DIRECTIONS FOR THIS TASK - Only lines holding the word "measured" should be copied from the material.

[THE DATA Boundary: Start]

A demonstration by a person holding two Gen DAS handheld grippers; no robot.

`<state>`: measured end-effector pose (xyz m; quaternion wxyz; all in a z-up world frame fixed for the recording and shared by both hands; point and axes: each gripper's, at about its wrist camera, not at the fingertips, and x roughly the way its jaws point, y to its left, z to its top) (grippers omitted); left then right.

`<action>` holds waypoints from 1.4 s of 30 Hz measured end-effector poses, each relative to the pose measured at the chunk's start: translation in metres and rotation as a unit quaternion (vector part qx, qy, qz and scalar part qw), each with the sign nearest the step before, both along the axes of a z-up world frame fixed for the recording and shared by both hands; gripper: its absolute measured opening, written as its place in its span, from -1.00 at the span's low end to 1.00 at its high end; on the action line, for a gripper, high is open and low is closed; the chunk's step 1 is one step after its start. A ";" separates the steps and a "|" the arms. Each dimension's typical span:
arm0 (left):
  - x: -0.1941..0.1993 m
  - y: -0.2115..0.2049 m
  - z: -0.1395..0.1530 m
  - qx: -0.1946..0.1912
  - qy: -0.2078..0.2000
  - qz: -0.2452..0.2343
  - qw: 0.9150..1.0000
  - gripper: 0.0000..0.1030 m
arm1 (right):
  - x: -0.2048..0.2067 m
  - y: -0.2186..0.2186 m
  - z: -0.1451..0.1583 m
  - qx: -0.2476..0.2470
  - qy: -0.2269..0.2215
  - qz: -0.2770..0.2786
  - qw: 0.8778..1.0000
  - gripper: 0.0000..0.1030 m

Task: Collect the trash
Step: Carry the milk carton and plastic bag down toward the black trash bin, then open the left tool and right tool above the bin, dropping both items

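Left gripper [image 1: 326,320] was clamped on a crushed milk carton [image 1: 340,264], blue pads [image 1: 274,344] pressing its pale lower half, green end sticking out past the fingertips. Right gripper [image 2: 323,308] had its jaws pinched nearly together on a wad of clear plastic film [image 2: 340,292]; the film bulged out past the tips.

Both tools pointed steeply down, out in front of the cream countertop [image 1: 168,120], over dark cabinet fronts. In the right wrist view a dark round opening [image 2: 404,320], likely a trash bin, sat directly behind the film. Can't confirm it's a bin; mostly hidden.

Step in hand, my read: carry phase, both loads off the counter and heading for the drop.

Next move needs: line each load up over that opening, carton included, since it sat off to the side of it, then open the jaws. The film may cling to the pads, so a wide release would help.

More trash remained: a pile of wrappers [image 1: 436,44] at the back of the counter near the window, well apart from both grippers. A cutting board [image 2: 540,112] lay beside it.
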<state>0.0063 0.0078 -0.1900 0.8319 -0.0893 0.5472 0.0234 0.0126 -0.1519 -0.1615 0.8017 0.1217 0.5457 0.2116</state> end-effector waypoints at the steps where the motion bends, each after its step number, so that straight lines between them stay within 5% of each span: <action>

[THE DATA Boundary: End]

ANSWER FOR THE TASK -
`<state>`: measured end-effector pose (xyz m; quaternion wxyz; all in a z-up world frame fixed for the recording and shared by both hands; point and axes: each gripper's, at about its wrist camera, not at the fingertips, and x roughly the way its jaws point, y to its left, z to its top) (grippers omitted); left then right.
`<action>` holds waypoints from 1.4 s of 30 Hz measured end-effector poses, each relative to the pose measured at the chunk's start: translation in metres and rotation as a unit quaternion (vector part qx, qy, qz and scalar part qw), each with the sign nearest the step before, both along the axes of a z-up world frame fixed for the recording and shared by both hands; gripper: its absolute measured opening, written as its place in its span, from -1.00 at the span's low end to 1.00 at its high end; on the action line, for a gripper, high is open and low is closed; the chunk's step 1 is one step after its start. A ";" separates the steps and a "|" the arms. Each dimension's typical span:

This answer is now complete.